Well, clearly, everything must be morally black or white. There is no such thing as shades of gray, no room for nuance and no cosmological balance. The forces of good are always about to be wiped out (as is the natural conclusion of the alignment system favouring evil) and everything is hopeless because evil is so prevalent and so easy to fall prey to. It's the typical "points of light" setting, which some people say had not seen before 4e but I insisted it has been around forever. It's the stape of WW's World of Darkness and the 3e alignment system has supported that playstyle as well in everything but name.

Look at what Ravenloft had to do to allow for intrigue. It had to make Detect Alignment spells automatically fail (and IIRC, spells that behaved differently according to alignment). That is not a playstyle supported by the alignment system as is.

In fact, there is no room for moral variance in a lot of species without houseruling. You cannot have redeemed evil creatures without BoED's specific spell for it, and you cannot have a great number of benevolent red dragons because the MM says they're always evil.

The playstyles that a strict reading of the alignment system supports are either "this thing is evil so let's kill it because we're good and that's that" or "this thing is evil but we can't kill it so let's find a way to stop it in a different way or else the paladin falls, also, let's be very careful with every action we engage in or we'll turn evil." I call the first one "Consequence-Free Hack'n'Slash" and the second one "Morality Minefield."


Also; not even slightly true. "Life" is just series of self-assembling molecular machines, and even something as simple as RNA can fulfill most of the criteria of biological life.
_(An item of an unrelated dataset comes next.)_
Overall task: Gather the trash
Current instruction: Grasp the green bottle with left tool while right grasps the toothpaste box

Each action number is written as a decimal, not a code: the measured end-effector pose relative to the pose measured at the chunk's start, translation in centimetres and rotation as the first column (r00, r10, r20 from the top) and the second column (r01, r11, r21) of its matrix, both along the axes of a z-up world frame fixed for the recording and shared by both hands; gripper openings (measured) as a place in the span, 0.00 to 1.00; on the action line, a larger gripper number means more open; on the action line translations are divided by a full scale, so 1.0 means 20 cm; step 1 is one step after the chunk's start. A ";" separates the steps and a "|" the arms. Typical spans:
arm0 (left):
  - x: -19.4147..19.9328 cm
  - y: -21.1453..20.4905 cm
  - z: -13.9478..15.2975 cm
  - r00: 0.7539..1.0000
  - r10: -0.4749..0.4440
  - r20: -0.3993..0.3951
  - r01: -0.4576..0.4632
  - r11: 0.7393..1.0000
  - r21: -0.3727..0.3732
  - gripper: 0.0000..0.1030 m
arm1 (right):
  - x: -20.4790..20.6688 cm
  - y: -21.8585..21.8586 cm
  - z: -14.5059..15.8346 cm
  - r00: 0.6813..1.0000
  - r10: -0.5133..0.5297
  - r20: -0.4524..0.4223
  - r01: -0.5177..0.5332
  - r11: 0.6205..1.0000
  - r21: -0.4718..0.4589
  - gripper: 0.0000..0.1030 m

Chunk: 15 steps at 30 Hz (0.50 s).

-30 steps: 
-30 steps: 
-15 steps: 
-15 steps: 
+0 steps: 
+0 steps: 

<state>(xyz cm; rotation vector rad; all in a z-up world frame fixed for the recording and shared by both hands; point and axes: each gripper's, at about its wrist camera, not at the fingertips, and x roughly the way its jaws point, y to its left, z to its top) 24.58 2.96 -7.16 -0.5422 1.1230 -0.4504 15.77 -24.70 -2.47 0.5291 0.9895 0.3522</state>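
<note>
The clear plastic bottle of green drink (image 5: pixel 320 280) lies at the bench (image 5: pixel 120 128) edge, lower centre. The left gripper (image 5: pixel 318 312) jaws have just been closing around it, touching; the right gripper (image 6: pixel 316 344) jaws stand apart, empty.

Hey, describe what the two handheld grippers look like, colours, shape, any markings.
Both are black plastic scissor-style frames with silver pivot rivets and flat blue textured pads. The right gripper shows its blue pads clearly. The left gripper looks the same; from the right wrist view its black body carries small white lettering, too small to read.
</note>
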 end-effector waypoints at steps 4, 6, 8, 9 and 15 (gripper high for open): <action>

Life did not originate as cells, but rather cells emerged as the dominant unit of life as RNA/DNA organisms became increasingly complex over time.
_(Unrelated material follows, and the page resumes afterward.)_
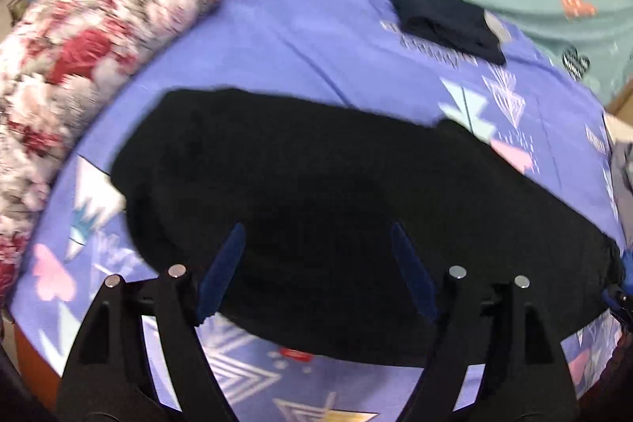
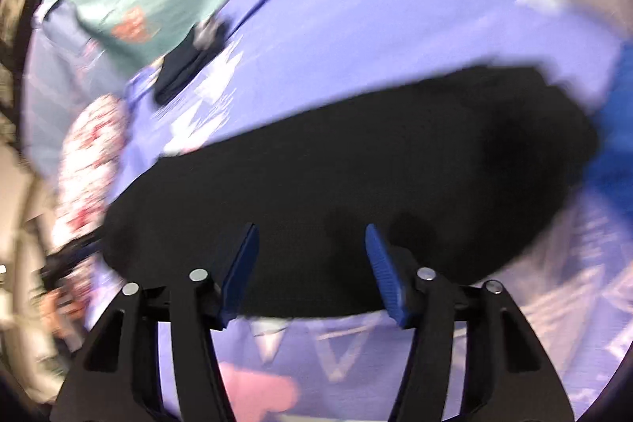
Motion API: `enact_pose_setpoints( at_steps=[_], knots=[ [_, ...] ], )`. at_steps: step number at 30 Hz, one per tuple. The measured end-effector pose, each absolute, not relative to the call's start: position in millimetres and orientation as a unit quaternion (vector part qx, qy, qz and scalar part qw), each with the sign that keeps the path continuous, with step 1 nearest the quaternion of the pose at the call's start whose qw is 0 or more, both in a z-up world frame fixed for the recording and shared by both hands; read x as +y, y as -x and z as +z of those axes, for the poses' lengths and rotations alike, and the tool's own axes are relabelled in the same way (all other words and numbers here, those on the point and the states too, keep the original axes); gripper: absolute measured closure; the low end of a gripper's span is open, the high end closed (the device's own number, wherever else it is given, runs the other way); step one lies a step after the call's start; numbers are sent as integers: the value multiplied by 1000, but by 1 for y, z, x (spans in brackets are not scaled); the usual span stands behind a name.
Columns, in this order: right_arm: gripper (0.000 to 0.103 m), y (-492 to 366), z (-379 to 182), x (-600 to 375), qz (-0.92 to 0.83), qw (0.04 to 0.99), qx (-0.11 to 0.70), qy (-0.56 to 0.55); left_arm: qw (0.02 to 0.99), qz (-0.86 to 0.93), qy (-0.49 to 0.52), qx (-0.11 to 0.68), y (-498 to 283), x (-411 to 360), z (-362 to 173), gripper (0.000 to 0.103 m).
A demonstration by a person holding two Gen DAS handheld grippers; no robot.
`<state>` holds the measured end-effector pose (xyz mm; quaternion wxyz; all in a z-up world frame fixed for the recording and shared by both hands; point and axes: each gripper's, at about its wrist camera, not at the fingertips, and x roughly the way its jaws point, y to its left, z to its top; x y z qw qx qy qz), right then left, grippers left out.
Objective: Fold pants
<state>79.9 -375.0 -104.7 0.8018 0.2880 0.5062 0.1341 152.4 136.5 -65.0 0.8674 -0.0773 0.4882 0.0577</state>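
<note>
Both tools, left (image 1: 316, 236) and right (image 2: 310, 236), gape empty above black pants (image 1: 316, 192) on purple bedsheet (image 1: 285, 38).

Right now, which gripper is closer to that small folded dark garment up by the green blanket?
Hard to call; probably left. The left gripper and right gripper both hang open over the black pants, the folded dark garment lying beyond, clearer in the left view.
</note>
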Motion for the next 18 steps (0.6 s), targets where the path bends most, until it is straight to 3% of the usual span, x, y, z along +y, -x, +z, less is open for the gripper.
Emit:
enact_pose_setpoints(
  at_steps=[8,11,14,18],
  knots=[
    [48,-82,-93,-456,-32,839,463,-283,843,64,71,529,-158,129,-103,25],
    [47,-94,-79,-448,17,855,434,-284,841,67,69,532,-157,128,-104,22],
    [46,-124,-98,-441,56,834,463,-293,843,65,57,530,-159,125,-108,16],
    [62,-149,-104,-474,-48,848,463,-253,845,61,51,528,-157,126,-109,15]
  ],
)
Abiogenesis is the most reasonable explanation for the origin of life on earth, and your inability to understand it does not in any way reflect on the "consistency" of evolutionary biology.

I don't mean to be rude, but this kind of reasoning is exactly what Creationists and other Anti-Science political groups use to try and dismiss legitimate scientific theories. It is very important that people understand what science is and what current theory states about our world.

I come from a third-world country, and my university taught me Biogenesis (http://en.wikipedia.org/wiki/Biogenesis) as the main dominant theory in biology when it gave me a biochemist degree. No, it was not a religious university. So please, do try to realise that sometimes other scientists in other places have been formed differently.